• Items from a dataset:
• • • • •
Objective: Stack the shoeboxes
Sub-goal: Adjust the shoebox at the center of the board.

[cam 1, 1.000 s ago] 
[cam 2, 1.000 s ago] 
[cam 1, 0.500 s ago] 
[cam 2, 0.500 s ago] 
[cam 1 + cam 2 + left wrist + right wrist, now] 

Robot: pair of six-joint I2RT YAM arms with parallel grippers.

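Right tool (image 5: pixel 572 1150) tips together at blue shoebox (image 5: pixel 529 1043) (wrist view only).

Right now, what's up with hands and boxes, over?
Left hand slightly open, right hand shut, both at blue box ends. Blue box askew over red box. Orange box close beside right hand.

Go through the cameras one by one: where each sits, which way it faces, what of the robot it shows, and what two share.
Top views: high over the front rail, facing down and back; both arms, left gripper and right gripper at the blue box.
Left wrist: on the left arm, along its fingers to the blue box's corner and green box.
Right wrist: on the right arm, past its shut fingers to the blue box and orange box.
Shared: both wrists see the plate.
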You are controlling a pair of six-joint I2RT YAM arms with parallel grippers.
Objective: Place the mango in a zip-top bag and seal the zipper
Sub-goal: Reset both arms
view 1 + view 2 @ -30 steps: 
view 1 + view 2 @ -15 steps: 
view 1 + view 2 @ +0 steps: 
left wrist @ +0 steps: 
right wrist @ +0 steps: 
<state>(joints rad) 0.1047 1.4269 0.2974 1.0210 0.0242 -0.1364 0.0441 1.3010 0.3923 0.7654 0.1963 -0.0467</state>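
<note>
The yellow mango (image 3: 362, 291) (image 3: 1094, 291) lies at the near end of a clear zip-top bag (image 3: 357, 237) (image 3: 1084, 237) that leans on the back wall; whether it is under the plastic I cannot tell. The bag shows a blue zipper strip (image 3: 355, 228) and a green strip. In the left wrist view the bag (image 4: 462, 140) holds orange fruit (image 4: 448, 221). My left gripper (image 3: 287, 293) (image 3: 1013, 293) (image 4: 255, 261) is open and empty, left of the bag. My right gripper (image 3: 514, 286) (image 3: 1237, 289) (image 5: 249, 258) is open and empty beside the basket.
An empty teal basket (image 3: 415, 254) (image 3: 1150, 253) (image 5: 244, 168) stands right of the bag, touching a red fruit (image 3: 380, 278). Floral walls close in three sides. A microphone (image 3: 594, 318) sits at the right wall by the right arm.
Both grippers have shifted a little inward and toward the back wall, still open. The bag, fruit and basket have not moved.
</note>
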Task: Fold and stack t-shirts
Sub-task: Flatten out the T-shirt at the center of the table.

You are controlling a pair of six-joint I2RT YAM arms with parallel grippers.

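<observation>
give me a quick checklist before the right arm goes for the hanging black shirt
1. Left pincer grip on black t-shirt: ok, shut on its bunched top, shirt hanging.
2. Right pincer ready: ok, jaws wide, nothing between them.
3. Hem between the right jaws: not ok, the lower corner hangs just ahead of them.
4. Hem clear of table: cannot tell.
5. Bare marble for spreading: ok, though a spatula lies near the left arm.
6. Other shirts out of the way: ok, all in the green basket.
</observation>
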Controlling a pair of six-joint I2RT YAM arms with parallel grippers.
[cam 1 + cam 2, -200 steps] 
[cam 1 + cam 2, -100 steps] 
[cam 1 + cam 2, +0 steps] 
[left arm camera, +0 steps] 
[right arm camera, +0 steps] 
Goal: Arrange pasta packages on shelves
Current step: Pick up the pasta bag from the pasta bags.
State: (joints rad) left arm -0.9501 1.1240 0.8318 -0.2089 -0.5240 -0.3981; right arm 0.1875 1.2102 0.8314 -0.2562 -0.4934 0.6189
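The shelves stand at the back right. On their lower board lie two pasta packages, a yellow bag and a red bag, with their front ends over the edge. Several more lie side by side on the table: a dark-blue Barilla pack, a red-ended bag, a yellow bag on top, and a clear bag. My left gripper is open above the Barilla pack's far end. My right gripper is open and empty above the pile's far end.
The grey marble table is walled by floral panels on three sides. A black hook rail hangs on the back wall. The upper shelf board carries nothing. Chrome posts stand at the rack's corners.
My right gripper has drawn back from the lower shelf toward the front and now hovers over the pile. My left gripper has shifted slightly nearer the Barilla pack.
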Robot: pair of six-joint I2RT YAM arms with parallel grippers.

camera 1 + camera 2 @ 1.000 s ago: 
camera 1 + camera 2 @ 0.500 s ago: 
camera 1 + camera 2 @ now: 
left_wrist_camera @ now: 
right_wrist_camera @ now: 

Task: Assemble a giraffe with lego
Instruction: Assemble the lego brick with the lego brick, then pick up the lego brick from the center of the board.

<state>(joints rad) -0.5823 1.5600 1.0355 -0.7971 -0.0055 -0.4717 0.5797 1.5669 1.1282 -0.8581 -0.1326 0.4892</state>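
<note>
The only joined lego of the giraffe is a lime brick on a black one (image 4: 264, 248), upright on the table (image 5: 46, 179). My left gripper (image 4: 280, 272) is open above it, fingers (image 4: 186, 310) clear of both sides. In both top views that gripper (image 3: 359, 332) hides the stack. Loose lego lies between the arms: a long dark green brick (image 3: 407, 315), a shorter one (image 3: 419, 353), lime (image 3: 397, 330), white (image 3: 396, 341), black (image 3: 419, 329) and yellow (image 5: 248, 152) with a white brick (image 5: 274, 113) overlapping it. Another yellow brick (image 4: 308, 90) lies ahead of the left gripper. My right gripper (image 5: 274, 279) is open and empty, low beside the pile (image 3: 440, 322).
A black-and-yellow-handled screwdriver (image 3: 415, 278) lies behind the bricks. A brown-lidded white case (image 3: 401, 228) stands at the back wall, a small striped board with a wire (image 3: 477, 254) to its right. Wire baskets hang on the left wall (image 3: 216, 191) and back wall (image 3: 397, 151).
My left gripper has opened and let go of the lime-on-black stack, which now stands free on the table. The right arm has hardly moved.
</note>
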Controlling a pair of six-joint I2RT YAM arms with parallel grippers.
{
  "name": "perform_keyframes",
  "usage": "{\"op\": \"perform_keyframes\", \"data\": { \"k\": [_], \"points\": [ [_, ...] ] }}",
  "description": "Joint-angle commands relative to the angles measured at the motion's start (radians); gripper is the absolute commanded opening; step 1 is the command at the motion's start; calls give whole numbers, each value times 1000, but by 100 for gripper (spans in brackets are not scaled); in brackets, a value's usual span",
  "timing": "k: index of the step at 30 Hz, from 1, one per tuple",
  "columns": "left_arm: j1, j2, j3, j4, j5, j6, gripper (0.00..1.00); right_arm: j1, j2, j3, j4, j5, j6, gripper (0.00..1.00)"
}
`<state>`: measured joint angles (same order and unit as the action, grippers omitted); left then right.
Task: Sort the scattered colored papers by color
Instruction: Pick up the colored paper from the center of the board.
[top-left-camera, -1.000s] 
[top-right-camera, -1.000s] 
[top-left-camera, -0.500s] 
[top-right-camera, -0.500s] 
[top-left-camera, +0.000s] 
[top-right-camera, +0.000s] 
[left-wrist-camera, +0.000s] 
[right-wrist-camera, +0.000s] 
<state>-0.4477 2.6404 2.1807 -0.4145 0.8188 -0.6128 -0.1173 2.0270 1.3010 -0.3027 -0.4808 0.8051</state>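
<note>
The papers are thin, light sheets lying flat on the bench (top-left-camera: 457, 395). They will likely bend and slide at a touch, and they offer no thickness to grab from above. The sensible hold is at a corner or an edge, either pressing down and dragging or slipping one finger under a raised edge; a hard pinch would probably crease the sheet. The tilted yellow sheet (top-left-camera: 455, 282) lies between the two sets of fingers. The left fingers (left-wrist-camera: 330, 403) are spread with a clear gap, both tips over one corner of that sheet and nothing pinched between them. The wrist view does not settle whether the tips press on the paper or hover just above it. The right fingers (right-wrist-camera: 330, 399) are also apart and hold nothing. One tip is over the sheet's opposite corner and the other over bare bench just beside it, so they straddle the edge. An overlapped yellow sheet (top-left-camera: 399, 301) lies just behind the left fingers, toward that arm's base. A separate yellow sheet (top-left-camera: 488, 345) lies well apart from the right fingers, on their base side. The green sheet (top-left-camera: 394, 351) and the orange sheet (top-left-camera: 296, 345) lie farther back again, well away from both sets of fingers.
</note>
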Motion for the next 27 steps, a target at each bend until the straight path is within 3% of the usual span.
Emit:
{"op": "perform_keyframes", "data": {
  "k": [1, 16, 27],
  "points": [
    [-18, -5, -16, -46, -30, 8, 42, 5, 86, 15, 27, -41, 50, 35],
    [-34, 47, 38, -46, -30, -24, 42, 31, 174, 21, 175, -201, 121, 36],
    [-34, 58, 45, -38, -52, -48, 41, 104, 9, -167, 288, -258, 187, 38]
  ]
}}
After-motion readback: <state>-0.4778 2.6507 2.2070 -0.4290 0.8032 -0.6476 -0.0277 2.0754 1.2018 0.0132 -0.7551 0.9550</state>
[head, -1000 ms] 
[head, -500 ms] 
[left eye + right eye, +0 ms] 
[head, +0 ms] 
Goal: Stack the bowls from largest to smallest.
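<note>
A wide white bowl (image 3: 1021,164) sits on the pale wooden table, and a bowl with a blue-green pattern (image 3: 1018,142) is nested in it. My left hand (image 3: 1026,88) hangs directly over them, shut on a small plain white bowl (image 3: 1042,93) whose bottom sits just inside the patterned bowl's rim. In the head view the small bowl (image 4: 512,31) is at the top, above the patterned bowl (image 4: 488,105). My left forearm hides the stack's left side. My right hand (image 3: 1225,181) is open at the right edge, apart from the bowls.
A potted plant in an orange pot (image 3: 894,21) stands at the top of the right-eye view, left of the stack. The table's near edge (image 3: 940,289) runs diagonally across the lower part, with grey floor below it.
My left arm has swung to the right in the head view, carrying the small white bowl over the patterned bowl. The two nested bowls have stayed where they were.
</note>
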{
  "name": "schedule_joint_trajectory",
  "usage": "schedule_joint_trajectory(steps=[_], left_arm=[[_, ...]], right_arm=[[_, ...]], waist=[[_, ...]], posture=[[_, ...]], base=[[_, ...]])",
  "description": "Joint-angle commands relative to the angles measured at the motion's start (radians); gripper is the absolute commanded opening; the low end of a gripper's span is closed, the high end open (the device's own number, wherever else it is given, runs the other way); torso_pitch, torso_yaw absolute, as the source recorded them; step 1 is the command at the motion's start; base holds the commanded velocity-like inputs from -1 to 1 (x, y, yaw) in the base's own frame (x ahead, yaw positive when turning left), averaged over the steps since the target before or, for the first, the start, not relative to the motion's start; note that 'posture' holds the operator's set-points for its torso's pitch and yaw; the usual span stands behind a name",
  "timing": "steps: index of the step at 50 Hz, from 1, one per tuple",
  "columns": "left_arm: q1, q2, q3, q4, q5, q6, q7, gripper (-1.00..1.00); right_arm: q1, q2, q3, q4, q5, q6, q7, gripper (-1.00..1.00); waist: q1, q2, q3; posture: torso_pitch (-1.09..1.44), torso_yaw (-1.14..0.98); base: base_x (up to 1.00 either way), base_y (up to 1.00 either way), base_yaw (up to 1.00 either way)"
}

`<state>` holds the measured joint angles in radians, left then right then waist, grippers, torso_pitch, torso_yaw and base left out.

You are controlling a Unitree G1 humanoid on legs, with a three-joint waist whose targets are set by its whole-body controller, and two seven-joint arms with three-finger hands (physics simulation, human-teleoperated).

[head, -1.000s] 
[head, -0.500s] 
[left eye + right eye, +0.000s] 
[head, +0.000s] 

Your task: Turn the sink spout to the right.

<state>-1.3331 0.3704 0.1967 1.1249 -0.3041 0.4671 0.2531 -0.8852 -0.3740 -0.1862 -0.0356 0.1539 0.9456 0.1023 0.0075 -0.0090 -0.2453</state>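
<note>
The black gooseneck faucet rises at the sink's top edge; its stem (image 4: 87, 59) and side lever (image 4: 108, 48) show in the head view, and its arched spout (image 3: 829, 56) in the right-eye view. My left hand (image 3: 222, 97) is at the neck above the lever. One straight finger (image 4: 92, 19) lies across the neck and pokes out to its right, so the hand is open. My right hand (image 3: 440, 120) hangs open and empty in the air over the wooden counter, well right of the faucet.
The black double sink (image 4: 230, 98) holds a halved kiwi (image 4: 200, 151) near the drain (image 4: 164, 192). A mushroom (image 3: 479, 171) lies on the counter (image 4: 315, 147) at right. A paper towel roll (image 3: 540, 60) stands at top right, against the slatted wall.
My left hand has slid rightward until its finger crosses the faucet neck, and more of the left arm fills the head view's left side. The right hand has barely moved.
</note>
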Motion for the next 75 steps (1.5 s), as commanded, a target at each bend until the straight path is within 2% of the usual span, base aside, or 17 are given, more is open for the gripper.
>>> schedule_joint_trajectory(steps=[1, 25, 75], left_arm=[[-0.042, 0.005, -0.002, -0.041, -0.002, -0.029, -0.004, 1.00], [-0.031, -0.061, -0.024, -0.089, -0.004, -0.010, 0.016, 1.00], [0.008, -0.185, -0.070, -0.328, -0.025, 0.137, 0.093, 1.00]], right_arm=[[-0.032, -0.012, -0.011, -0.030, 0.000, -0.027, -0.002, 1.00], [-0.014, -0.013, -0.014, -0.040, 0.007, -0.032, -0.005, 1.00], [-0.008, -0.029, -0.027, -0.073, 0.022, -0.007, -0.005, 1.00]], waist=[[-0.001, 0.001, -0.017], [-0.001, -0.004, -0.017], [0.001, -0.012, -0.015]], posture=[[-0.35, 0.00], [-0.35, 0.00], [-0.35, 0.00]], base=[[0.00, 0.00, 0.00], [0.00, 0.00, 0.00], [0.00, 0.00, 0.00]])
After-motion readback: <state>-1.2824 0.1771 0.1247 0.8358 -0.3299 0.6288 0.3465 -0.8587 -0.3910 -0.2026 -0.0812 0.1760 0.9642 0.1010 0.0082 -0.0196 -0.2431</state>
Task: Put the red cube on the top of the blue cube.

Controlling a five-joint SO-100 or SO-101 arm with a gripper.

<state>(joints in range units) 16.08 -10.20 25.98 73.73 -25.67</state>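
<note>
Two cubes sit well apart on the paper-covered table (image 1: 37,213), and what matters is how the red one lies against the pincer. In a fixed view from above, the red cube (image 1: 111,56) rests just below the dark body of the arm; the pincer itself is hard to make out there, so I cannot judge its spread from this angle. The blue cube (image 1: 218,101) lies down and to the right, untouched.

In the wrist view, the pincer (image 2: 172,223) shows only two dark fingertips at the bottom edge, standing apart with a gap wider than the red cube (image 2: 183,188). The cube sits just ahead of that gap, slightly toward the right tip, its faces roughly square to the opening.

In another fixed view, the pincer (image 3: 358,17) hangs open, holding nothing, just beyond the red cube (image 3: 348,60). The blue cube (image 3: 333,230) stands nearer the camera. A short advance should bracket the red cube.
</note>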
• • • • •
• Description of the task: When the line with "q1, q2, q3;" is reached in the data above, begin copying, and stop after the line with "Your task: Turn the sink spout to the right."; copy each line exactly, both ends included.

• Solution for this task:
  "columns": "left_arm: q1, q2, q3, q4, q5, q6, q7, gripper (-1.00..1.00); right_arm: q1, q2, q3, q4, q5, q6, q7, gripper (-1.00..1.00); waist: q1, q2, q3; posture: torso_pitch (-1.09..1.44), torso_yaw (-1.14..0.98); base: base_x (up to 1.00 either way), base_y (up to 1.00 either way), base_yaw (up to 1.00 either way)"
}

`<state>` holds the measured joint angles in radians, left then right then waist, grippers, torso_pitch, torso_yaw and base left out.

You are controlling a Unitree G1 humanoid on legs, with a three-joint waist whose targets are set by its whole-body controller, and two seven-joint arms with three-finger hands (physics simulation, human-teleoperated).

[head, -1.000s] 
[head, -0.500s] 
[left eye + right eye, +0.000s] 
[head, +0.000s] 

Your task: Turn the sink spout to the right.

The exercise is complete as it stands.